** Aim of the exercise **
Up to and including the line with "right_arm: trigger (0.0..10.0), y", write out the listing from its first line, minus the pictures.

+++ Data segment

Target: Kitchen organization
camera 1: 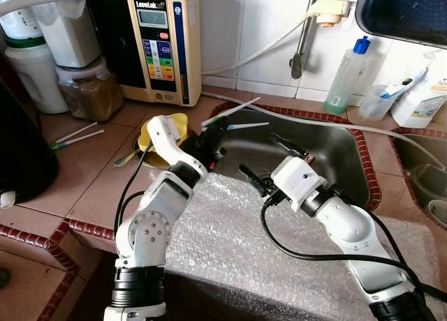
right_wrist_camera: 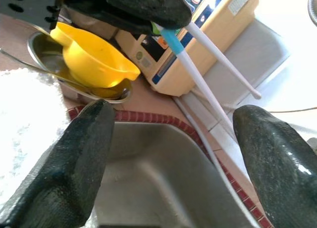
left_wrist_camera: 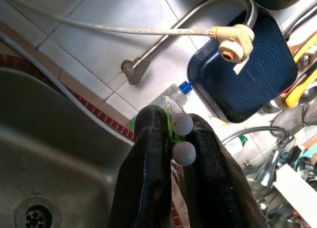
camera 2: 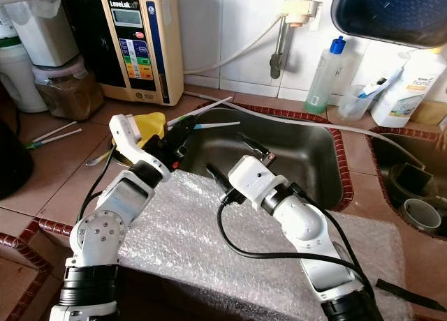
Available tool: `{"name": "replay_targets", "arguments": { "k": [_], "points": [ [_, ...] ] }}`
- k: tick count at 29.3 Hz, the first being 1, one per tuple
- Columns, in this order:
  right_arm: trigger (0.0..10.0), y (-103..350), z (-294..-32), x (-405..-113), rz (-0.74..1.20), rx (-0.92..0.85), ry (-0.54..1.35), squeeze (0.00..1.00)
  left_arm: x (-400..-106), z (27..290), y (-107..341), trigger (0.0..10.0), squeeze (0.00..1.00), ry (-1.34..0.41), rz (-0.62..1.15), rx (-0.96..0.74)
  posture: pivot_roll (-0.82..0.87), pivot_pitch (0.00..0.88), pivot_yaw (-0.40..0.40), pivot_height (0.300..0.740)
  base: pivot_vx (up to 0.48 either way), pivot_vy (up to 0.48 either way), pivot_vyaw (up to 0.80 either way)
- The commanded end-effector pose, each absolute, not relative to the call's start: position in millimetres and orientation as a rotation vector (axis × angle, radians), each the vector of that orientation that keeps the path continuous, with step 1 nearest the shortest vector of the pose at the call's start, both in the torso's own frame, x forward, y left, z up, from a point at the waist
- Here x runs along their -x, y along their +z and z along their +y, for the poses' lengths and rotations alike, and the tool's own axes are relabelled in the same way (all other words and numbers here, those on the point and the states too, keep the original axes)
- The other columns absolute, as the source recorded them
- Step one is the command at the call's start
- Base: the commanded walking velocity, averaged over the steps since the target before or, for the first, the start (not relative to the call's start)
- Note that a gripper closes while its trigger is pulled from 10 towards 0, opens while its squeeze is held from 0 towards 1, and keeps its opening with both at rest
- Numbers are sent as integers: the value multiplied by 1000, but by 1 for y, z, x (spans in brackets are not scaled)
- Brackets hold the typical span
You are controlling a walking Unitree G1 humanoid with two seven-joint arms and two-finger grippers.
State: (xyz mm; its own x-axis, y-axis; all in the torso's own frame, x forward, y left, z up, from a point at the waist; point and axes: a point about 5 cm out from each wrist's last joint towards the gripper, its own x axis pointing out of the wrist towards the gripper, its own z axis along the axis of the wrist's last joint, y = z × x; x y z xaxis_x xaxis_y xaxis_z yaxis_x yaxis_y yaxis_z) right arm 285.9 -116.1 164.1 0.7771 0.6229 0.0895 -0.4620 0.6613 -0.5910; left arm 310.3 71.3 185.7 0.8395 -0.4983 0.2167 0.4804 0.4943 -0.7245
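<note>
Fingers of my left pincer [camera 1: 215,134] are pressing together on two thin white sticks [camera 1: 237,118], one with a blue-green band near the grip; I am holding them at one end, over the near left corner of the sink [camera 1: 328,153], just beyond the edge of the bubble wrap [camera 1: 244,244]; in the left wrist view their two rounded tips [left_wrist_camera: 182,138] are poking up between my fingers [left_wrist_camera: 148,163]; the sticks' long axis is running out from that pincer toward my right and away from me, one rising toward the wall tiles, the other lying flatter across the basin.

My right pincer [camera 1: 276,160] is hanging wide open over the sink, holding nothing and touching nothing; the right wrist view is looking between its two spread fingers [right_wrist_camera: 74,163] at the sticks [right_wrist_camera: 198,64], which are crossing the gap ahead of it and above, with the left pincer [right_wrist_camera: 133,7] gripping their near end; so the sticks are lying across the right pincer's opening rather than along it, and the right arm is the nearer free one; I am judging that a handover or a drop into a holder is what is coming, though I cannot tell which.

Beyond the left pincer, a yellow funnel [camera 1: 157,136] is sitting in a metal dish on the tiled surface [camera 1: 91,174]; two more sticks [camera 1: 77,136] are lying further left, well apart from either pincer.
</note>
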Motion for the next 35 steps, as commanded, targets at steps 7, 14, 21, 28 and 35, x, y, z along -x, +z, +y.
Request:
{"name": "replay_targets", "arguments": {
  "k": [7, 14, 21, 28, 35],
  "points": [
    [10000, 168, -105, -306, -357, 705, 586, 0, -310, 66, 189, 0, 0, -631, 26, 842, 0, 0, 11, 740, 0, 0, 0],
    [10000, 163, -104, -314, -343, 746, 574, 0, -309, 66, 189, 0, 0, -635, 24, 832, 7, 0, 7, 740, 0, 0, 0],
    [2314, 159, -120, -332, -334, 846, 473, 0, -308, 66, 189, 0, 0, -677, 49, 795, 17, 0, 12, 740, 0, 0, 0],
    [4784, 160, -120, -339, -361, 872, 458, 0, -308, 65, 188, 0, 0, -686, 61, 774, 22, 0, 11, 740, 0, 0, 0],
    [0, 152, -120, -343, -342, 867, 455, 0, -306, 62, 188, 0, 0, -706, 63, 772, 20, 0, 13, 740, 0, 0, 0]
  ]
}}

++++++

** Answer to this task **
Target: Kitchen organization
camera 1: 
right_wrist_camera: 
left_wrist_camera: 
camera 2: 
Available tool: `{"name": "replay_targets", "arguments": { "k": [_], "points": [ [_, ...] ] }}`
- k: tick count at 29.3 Hz, the first being 1, one per tuple
- Columns, in this order:
  right_arm: trigger (0.0..10.0), y (-103..350), z (-294..-32), x (-405..-113), rz (-0.74..1.20), rx (-0.92..0.85), ry (-0.54..1.35), squeeze (0.00..1.00)

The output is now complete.